Die Wundertüte
Der größte Luxus im Garten ist es für mich, Blumen für die Vase zu schneiden – etwas, vor dem ich früher immer zurückgeschreckt bin. Jede Blume im Garten war mir heilig, sie zu pflücken, ein Sakrileg. Allmählich
aber ändere ich meine Einstellung. Denn zum einen verbringe ich (leider) doch substanziell mehr Zeit am Schreibtisch als im Garten, und eine Blüte in meinem Büro habe ich demnach länger vor Augen als ihre Schwester im Beet.
Und zum anderen habe ich dieses Jahr erstmals ein paar Pflanzen extra als Schnittblumen angebaut – inspiriert von der britischen Idee des “cutting garden”. Als ich nämlich im Frühjahr das Gemüsebeet angelegt habe, sah es so riesengroß und leer aus, dass ich ganz hinten eine Reihe Sommerblumen ausgesät habe. Es war der Inhalt einer Tüte mit einer Samenmischung, die irgendeiner Bestellung als Geschenk beigelegen hatte. Also genau das, was man nicht gebrauchen kann, wenn man Wert auf Farbkombinationen und planvolles Gärtnern legt.

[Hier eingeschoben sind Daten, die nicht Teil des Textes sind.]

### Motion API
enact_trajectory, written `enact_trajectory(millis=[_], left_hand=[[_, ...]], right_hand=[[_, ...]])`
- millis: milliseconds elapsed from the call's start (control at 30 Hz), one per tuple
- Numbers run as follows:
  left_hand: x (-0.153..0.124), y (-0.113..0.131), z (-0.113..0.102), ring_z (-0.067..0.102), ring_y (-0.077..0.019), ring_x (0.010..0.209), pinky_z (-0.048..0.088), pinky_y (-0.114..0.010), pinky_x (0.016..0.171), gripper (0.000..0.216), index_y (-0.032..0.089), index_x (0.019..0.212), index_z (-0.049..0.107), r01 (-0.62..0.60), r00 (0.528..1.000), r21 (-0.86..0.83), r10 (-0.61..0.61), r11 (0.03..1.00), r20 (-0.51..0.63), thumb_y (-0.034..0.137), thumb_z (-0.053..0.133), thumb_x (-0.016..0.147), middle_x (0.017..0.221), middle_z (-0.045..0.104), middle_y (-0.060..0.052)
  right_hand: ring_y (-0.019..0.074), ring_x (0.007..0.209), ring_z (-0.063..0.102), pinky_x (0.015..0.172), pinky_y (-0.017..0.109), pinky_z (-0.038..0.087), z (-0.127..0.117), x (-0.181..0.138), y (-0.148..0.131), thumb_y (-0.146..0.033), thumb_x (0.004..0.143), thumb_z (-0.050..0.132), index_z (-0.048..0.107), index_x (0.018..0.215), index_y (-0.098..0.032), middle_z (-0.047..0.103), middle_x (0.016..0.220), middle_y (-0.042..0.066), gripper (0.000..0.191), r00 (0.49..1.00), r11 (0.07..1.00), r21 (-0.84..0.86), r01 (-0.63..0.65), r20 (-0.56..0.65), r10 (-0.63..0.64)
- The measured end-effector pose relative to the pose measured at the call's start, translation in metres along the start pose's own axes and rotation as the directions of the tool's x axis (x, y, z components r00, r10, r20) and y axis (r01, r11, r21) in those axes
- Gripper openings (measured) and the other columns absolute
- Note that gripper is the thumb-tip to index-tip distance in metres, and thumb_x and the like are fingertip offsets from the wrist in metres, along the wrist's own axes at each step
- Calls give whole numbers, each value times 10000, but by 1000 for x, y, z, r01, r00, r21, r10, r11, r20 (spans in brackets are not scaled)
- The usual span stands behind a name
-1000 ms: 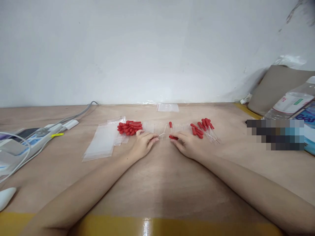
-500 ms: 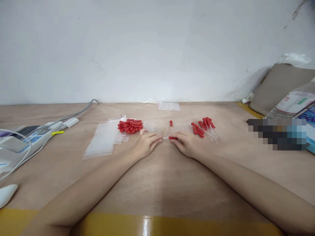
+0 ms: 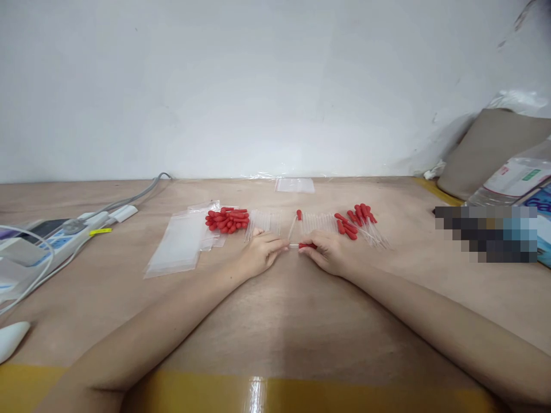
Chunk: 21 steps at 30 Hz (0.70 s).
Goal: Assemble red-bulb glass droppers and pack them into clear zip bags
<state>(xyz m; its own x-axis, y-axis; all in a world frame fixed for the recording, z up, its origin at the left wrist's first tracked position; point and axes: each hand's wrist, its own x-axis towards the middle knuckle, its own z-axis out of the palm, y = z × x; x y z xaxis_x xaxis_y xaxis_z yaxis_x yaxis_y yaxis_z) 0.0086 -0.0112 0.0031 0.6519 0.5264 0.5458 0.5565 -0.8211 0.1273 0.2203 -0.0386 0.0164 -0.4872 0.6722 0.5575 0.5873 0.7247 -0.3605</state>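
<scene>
My left hand point(image 3: 262, 252) pinches a thin glass dropper tube point(image 3: 294, 246), its end pointing right. In my right hand point(image 3: 330, 252) a red rubber dropper bulb point(image 3: 305, 245) is gripped between thumb and fingers. Tube and bulb meet end to end in the gap between my hands; how far one sits inside the other I cannot tell. Just beyond them lies a dropper with a red bulb point(image 3: 299, 215). Rows of clear glass tubes point(image 3: 266, 219) lie behind both hands. A heap of red bulbs point(image 3: 226, 221) is left of my left hand.
Several red-bulbed droppers point(image 3: 362, 213) lie at right, beside more red bulbs point(image 3: 346, 228). Clear plastic bags point(image 3: 174, 246) are on the left, another bag point(image 3: 295, 185) near the wall. A power strip point(image 3: 64, 235) with cables stands far left, a plastic bottle point(image 3: 512, 182) far right.
My left hand has shifted slightly right with the glass tube, and the gap between my hands is narrower. The right hand and bulb have moved a little right and nearer.
</scene>
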Motion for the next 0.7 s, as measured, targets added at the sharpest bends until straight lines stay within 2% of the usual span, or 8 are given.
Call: enact_trajectory(millis=[233,467,600,700], left_hand=[[-1,4,3,586,-150,750,315,-315,693,261,207,940,623,-24,999,59,22,998,47,280,374,913,796,661,-34],[1,7,3,578,-144,737,324,-305,681,241,191,981,606,-90,996,64,89,994,27,240,380,911,755,641,-29],[2,6,5,576,-142,723,324,-301,662,244,184,960,613,-107,994,52,107,993,4,247,383,910,767,644,-34],[2,5,8,580,-142,715,324,-301,669,224,186,932,619,-74,996,25,75,997,-38,260,410,902,781,651,-31]], right_hand=[[156,712,570,638,279,455,7,-1,7,-245,834,479,597,833,-199,635,754,45,127,998,997,-39,68,11,-67],[159,704,561,668,291,460,13,-1,11,-239,841,480,591,849,-174,628,752,59,129,988,988,-39,151,1,-152],[165,724,573,674,293,462,13,0,11,-229,831,500,603,859,-165,635,767,66,125,987,987,-26,159,8,-158],[161,730,580,673,287,465,13,2,12,-238,820,522,624,850,-165,638,772,62,129,994,992,68,107,-13,-107]])
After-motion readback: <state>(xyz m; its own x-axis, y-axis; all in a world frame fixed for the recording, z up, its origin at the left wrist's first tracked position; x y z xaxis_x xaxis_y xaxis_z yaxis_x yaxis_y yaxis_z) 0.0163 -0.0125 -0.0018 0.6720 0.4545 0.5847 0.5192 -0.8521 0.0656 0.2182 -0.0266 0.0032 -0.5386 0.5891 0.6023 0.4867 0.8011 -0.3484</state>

Aber ich muss sagen, kaum etwas hat mir in diesem Sommer so viel Spaß gemacht wie der Inhalt dieser Wundertüte. Gespannt wie ein Kind am Gabentisch habe ich darauf gewartet, was sich aus den ganzen unbekannten Sämlingen entwickeln würde. Korn-, Ringel- und Wucherblumen manifestierten sich schließlich (letztere werden ihrem Namen absolut gerecht), momentan blühen faustgroße Tagetes – bizarre Gewächse, die in der Vase aber ziemlich dekorativ aussehen –, auch eine rosa Zinnie, eine Malve und ein ephemerer, blassroter Mohn sind aufgetaucht.
Da sich das Gemüsebeet natürlich schnell füllte und alsbald überquoll, grub ich im Juni die Hälfte der Jungpflanzen aus und setzte sie auf unserer Dachterrasse in einen XL-Trog, den Nachbar E. auf seinem Balkon nicht mehr unterbekommen und uns großzügigerweise gespendet hatte (an dieser Stelle nochmals vielen Dank!!).
Es war eine Verlegenheitslösung, doch die Pflänzchen starteten sofort durch und verwandelten den Kübel zusammen mit der 99-Cent-Rose in ein kunterbuntes Blütenknäuel. Dieses Arrangement läuft zwar meinem üblichen Gartengeschmack komplett zuwider, aber Spaß muss sein. Außerdem locken die Wundertüten-Blumen Bienen und Hummeln in die luftige Höhe, und ich habe jetzt immer einen Blumenstrauß auf dem Tisch stehen.
13. August 2009 um 15:11
Zentralgärtnerin, baust Du auch Lilien an - und erntest Du sie als Schnittblumen? Unser Nachbar hat immer welche an seinem Fenster stehen, sieht sehr beeindruckend aus!
13. August 2009 um 15:19
Hat sie, siehe hier:
http://www.zentralgarten.de/2009/07/17/urlaub/
Lilien am Fenster kann ich auch sehr empfehlen.
Gartengrüße
Salaì
13. August 2009 um 15:32
Hallo Zentralgärtnerin,
der Zugriff auf deinen Blog wird sicherlich ab heute rapide in die Höhe schießen - Frau Wiborg sei Dank! Doch ich kann nur sagen, es lohnt sich. Kein Gelabber, sondern qualifizierte Einträge einer Gartenfreundin. Besonders gefallen hat mir dein Eintrag zur Buga Schwerin; ich fand die Bilder der Gestaltungen, die ich bisher online gesehen habe, auch zu konventionell und teilweise zu bunt und wollte eigentlich nicht hinfahren. Da wir jetzt aber unseren diesjährigen Betriebsausflug dorthin machen, sage ich natürlich nicht nein.
Gut auch deine Kommentare zu dem vielen Dekoschnickschnack, mit dem manche Leute sich ihren Garten vollstellen. Bin ich auch kein Freund von.
Also ich freue mich, so einen tollen Blog gefunden zu haben und werde sicher öfter reingucken!